The festival continues today at 2 p.m. with One Day You'll Understand and at 7 p.m. with Ever Again. It will end Wednesday, with a 2 p.m. showing of The Garden of the Finzi-Continis, and a 7 p.m. showing of Against the Tide. All shows are $5.

The festival is being held as Jews head into the High Holy Days, which will begin at sundown Friday with Rosh Hashanah.

Chuck Lieberman, the president of the Boone Jewish Community and Temple of the High Country, said the idea is to have a temple that can hold 200 people. That was one of the requests attached to a $1 million pledge from Bonnie and Jamie Schaefer, the owners of Westglow Spa.

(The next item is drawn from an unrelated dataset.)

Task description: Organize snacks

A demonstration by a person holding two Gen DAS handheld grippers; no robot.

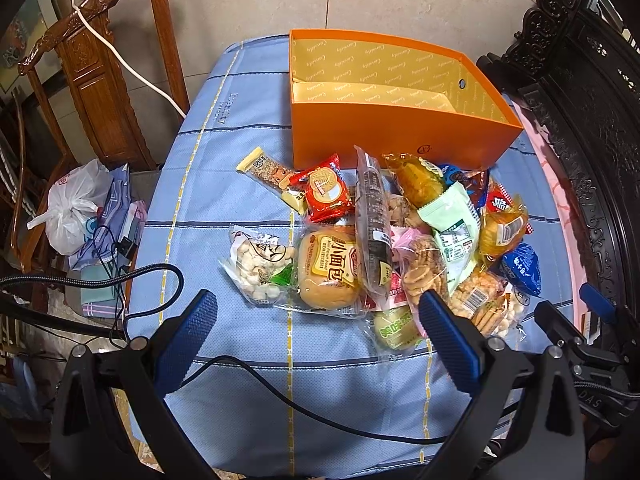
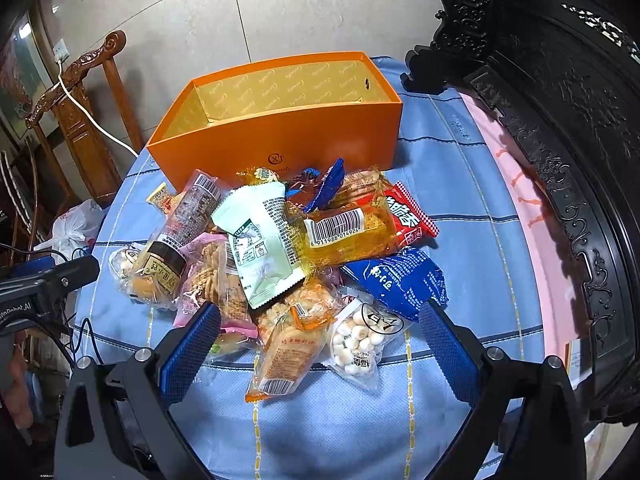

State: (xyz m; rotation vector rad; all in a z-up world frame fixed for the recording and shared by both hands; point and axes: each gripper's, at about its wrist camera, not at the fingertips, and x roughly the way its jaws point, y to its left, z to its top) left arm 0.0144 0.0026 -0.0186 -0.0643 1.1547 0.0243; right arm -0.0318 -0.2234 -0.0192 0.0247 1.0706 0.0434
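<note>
Both tools hang released over the table's near edge, left tool and right tool holding nothing. Just beyond lies the snack pile: light, crinkly, slippery packets with brittle biscuits inside, best pinched by a sealed edge. Behind it stands the empty orange box

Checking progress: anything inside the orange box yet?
No snacks visible inside the orange box: only its gold patterned lining shows. The near wall hides the floor strip nearest the snack pile in both views.
</note>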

Plans for the two-story building at the corner of West King Street and Poplar Grove Connector include a sanctuary for Shabbat and holiday services. The building would offer a home for the Jewish Film Festival and other events, including the annual Martin and Doris Rosen Summer Symposium on "Remembering the Holocaust," and would house the Schaefer Family Jewish Community Center.

Lieberman said that the group is about halfway in donations and pledges to meeting a goal of $3.8 million.